| Source material |
________
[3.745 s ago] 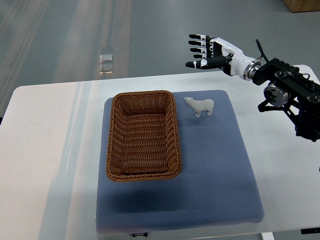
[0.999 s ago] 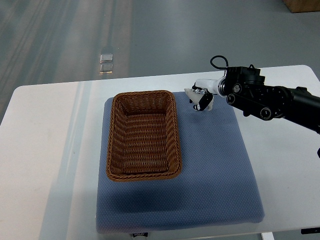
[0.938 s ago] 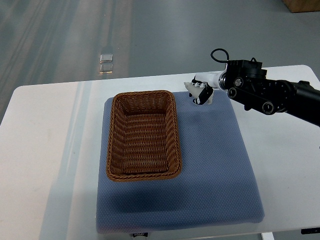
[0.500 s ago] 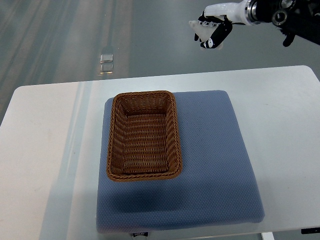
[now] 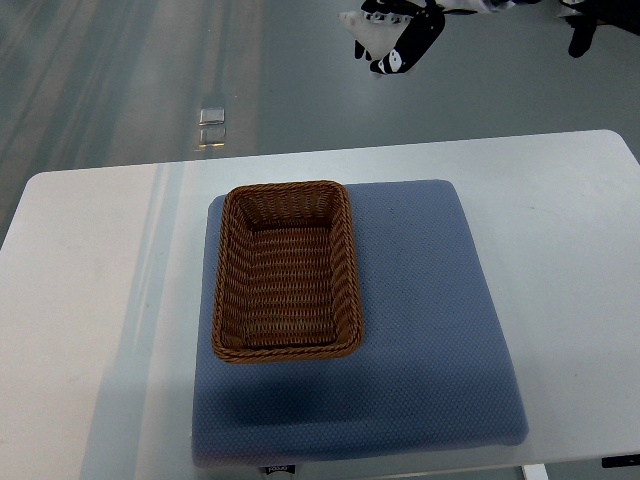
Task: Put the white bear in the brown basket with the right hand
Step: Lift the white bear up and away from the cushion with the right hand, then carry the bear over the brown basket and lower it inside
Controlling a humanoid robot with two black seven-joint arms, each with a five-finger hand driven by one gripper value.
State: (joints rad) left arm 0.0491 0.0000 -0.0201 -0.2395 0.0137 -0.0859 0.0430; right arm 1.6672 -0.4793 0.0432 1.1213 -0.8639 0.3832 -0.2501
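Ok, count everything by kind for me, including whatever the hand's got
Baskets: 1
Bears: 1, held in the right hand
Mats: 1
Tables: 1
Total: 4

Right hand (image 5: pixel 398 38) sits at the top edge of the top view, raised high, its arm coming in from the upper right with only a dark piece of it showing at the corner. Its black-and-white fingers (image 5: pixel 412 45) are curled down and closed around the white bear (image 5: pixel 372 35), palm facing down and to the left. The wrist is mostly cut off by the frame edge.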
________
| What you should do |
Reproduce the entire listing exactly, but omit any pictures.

| Your solution |
[3.745 s ago] 
[0.999 s ago] 
[0.938 s ago] 
[0.500 s ago] 
[now] 
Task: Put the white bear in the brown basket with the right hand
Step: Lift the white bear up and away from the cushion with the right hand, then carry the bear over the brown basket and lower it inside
Controlling a humanoid robot with two black seven-joint arms, each with a five-finger hand driven by one gripper value.
State: (joints rad) left arm 0.0491 0.0000 -0.0201 -0.2395 0.0137 -0.0859 0.0430; right arm 1.6672 -0.4793 0.0432 1.1213 -0.8639 0.3832 -0.2501
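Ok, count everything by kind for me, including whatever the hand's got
Baskets: 1
Bears: 1, held in the right hand
Mats: 1
Tables: 1
Total: 4

Right hand (image 5: pixel 398 38) sits at the top edge of the top view, raised high, its arm coming in from the upper right with only a dark piece of it showing at the corner. Its black-and-white fingers (image 5: pixel 412 45) are curled down and closed around the white bear (image 5: pixel 372 35), palm facing down and to the left. The wrist is mostly cut off by the frame edge.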

Nothing else is needed for this exercise.